Sec. 17. Advice of counsel. Bars using an accused infringer’s failure to obtain the advice of counsel to prove that any infringement was willful or induced. [Reports are that Microsoft is instructing its engineers to simply not look for conflicting patents.  This provision is put in to protect that practice, so it is understandable why they and other big businesses who do likewise, would want this provision.  It allows them to avoid punitive damages for deliberately ignoring patents. Even though that is willful, this statute would make such willful activity legally not willful. When slanting a bill so heavily toward big business, why let semantics get in the way? Ugggh…  Also, this is a win for idiots who are too stupid to seek advice of counsel before infringing a patent. This takes away one main ground for punitive damages, which are sometimes vital to small business suits, so we give a double minus to small guys. Bigs & Foreigners +33, Small Guys -19, Idiots -13]

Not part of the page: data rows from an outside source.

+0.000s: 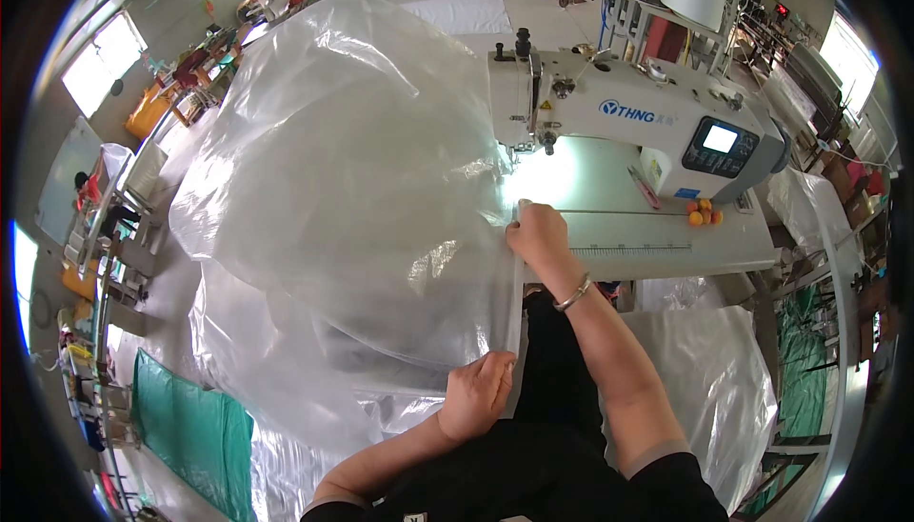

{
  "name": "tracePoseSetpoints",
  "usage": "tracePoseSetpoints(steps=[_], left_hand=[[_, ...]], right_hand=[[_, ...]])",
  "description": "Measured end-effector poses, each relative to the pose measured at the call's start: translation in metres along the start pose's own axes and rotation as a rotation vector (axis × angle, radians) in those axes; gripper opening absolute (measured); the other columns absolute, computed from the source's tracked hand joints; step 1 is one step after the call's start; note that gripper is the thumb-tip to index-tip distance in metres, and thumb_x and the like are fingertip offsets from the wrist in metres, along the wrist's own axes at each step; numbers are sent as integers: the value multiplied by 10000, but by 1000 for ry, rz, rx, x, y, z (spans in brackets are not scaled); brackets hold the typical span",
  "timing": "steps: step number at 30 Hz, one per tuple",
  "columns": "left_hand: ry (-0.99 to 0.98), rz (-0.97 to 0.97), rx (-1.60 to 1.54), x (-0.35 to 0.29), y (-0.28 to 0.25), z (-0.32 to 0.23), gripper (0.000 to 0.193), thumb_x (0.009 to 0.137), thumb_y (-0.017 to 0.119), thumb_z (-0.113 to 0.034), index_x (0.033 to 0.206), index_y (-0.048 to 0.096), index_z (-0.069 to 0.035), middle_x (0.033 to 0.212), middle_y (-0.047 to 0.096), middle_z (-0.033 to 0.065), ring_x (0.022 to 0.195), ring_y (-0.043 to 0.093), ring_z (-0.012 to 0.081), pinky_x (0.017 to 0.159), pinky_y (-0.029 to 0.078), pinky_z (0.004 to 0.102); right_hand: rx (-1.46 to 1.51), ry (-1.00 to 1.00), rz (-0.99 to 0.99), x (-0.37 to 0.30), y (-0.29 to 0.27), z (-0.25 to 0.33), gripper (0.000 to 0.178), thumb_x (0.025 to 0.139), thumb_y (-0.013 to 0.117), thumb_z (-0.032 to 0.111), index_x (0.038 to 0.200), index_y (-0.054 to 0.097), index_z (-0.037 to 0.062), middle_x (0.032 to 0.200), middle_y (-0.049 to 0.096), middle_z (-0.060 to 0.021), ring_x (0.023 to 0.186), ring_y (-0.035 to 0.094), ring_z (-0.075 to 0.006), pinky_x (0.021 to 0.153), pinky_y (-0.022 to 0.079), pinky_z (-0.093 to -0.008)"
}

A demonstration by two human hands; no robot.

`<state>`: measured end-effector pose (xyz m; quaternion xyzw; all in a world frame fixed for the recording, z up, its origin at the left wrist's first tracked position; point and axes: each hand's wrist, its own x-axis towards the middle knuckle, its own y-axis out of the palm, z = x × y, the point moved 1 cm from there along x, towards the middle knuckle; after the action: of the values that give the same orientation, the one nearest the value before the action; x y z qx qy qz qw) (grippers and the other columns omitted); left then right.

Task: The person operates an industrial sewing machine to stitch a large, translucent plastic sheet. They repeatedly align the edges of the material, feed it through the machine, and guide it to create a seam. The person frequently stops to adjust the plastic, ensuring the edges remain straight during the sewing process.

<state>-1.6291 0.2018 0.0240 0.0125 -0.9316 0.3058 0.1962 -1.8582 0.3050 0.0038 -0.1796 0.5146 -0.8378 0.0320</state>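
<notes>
Translucent plastic sheeting point(324, 170) fills the centre-left of the frame, its edge point(514, 317) running toward the sewing machine point(619, 108) at upper right. The right hand point(540, 236) grips that edge near centre; the left hand point(476, 394) grips it lower down. Good handling probably means keeping it straight, evenly taut, fingers clear of the needle.
</notes>
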Motion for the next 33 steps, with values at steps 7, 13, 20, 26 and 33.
tracePoseSetpoints(steps=[7, 13, 20, 26, 33], left_hand=[[-3, -6, 11, 4, 5, 28, 86, 865, 583, -25, 951, 579, -18, 718, 615, 169, 608, 609, 360, 542, 481, 405], [33, -18, 133, 39, -3, 47, 138, 839, 592, -45, 975, 572, -38, 725, 620, 142, 593, 609, 346, 503, 479, 420], [15, -49, 166, 82, -3, 64, 131, 844, 584, -44, 974, 573, -32, 729, 623, 154, 614, 608, 361, 540, 478, 435], [-64, -70, -85, 124, 16, 78, 116, 884, 559, -53, 971, 608, 8, 725, 628, 152, 589, 600, 275, 563, 457, 348], [-494, 234, -535, 146, 35, 78, 232, 893, 499, -64, 1057, 645, 12, 791, 638, 37, 716, 596, 131, 627, 465, 288]], right_hand=[[-56, -18, 58, -28, -2, 12, 239, 776, 603, 108, 952, 625, -52, 662, 629, -213, 668, 652, -366, 621, 525, -445], [-15, -5, 95, -2, -1, 7, 273, 778, 582, 107, 997, 623, -51, 692, 638, -219, 689, 656, -365, 637, 527, -447], [10, 12, 139, 13, 4, 8, 182, 776, 568, 106, 885, 629, -26, 722, 644, -226, 711, 651, -379, 665, 526, -449], [-24, 34, 42, 47, 16, -8, 161, 762, 581, 112, 855, 651, 0, 761, 657, -204, 744, 649, -370, 684, 524, -444], [-20, 35, 80, 32, 9, -18, 172, 754, 580, 114, 856, 670, 9, 756, 659, -195, 727, 649, -371, 686, 520, -451]])
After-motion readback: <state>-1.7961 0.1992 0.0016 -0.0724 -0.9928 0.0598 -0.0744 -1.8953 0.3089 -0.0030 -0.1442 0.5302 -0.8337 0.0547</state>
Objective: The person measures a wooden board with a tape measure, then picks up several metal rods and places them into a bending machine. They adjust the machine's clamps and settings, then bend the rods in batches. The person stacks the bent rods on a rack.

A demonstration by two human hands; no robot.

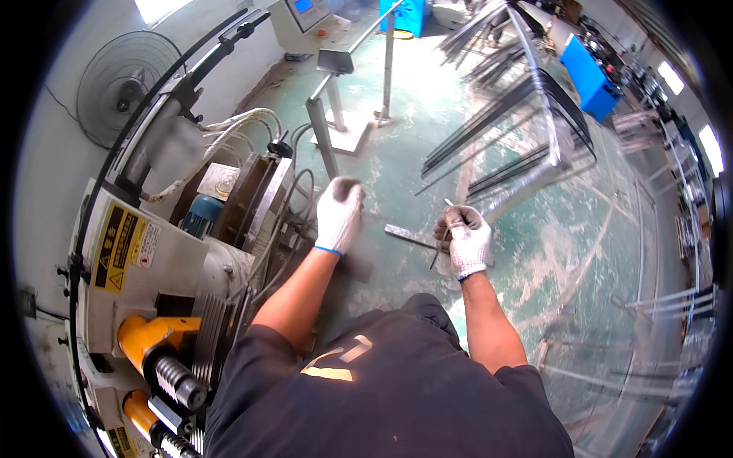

Sec. 18. Transitional program for covered business method patents. [EARMARK] Requires the Director to establish, with specified standards and procedures, a ten-year transitional post-grant review proceeding for reviewing the validity of covered business-method patents (claiming a method or corresponding apparatus for performing data processing or other operations used in the practice, administration, or management of a financial product or service, except technological inventions). [In simple terms, Wall Street can avoid paying royalties to one particular company, Data Treasury, for such patents.] However since big business is also getting hammered for stealing business method inventions after failing to get the Supreme Court to invalidate all business method patents, this includes the word “other” to help Bigs to kill other similar patents with post-grant review or court challenges. Enacting this big business provision will single out small business patents on business methods for invalidation by introducing yet another expensive and complex proceeding for small businesses to wade through in order to enforce their patents, even after having to wade through all the other onerous provisions that this bill would add. What big business is really trying to do here is move patent litigation into a long, expensive, and complex administrative series of proceedings so that small business can never really get around to enforcing small business patents. [Not satisfied with merely knocking out future business method patents, big business has added this provision to call into question every previous business method patent and require that they be re-examined. So if you are a small business, you can look forward to thousands of dollars of additional expense. If you have several business method patents, make that many thousands of dollars. Not a problem for big business with multimillion dollar patent enforcement budgets, but a huge problem for the small guys. This is bad for idiots who do not know how to avoid business method claims when drafting patent applications. Bigs & Foreigners +35, Small Guys-21, Idiots-14]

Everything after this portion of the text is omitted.